Hundreds of railway station ticket office closures to be announced?
It’s looking likely that the government will embark on a program of mass ticket office closures across the rail network as the Treasury seek cuts to rail in England.
Plans from the Department for Transport for mass closures havn’t exactly been unknown in the recent past and have been a point of contention with rail unions. If measures do go ahead it would mirror what Transport for London did across the London Underground.
Government plans for cuts are being delivered via the Rail Delivery Group. In effect a front for Westminster’s decision.
However unlike the tube, many national rail stations are scarcely staffed as it is. If we look at Southeastern Metro, which is under direct DfT control and previously depended upon many years of short DfT franchise extensions, many stations are often completely unstaffed.
When staff have been lost, were more seen at various stations? Don’t be silly.
As covered on this site before, dozens of stations on SE see ticket offices closed already on a daily basis. And most stations are barely staffed as it is – so a ticket office closed almost always means no staff at all.
Whether in a tourist hotspot like Greenwich or areas of mass housebuilding such as Kidbrooke, Southeastern Metro stations could point the way for cuts in many other areas.
Government ministers are likely to claim that staff will be moved to station buildings and platforms from ticket offices. Well, if Southeastern Metro is a guide they’ll simply reduce staffing levels full stop.
That in turn is an open goal for travelling without paying.
We saw previously on Southeastern Metro at Abbey Wood station that when TfL took over and properly staffed it, counted passenger numbers in 2019 shot up by 50 per cent on the equivalent months in 2018. And that was years before Elizabeth line services begun.

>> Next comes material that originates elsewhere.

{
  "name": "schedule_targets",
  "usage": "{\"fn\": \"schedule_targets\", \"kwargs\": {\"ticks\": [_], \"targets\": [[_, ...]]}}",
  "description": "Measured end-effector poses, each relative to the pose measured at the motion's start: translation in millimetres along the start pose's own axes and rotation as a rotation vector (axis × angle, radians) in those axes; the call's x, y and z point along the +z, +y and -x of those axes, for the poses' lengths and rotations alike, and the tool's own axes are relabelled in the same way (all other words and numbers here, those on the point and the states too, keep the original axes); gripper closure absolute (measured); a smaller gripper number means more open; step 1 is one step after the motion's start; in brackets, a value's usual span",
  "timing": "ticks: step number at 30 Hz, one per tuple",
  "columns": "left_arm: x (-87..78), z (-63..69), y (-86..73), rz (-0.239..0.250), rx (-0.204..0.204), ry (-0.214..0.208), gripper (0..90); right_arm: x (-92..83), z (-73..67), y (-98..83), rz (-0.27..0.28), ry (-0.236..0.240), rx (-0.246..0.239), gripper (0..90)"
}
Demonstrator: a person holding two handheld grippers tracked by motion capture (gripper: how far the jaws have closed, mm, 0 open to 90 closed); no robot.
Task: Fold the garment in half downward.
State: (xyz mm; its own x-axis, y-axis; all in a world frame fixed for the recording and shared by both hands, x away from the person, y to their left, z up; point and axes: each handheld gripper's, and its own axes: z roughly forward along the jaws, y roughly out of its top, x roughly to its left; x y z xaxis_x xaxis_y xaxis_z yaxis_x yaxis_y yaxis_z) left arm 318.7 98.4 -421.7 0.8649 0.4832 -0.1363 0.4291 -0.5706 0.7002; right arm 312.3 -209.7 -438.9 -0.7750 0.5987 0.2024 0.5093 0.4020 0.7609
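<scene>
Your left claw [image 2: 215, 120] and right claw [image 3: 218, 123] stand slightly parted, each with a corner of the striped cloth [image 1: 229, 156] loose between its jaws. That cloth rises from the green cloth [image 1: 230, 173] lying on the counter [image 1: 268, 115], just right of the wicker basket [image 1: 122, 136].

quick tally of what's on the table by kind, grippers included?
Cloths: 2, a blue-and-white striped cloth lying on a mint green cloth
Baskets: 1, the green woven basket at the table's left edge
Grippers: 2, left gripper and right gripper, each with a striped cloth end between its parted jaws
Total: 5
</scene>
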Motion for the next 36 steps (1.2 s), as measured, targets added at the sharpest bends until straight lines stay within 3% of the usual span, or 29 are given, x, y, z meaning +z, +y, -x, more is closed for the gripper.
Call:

In contrast the DfT managed SE Metro network make ticketless travel a doddle. No staff on trains. None at the vast majority of stations.
While government will claim reform will help passengers under the guise of modernisation, in reality it likely to mean further cuts for short term savings.
In time will create a network that is less safe, offers less assistance to passengers, increases ticketless travel and results in fare revenue lost.
If you want a glimpse of it, travel across Southeastern metro trains and stations.
If it genuinely meant staff more visible it’d be ok in my book but under this government it will clearly just mean getting rid of staff.
“Hey mr ticket office man, want to go work on the platform or take early retirement.”
“Early retirement? Go on then”
Bob’s your uncle – they’re gone and no replacement hired.
There needs to be more staff alongside barriers on south eastern if anything!
They must be losing so much money as there seems to be no-one monitoring the gates these days. As far as I can see fare dodging is rife.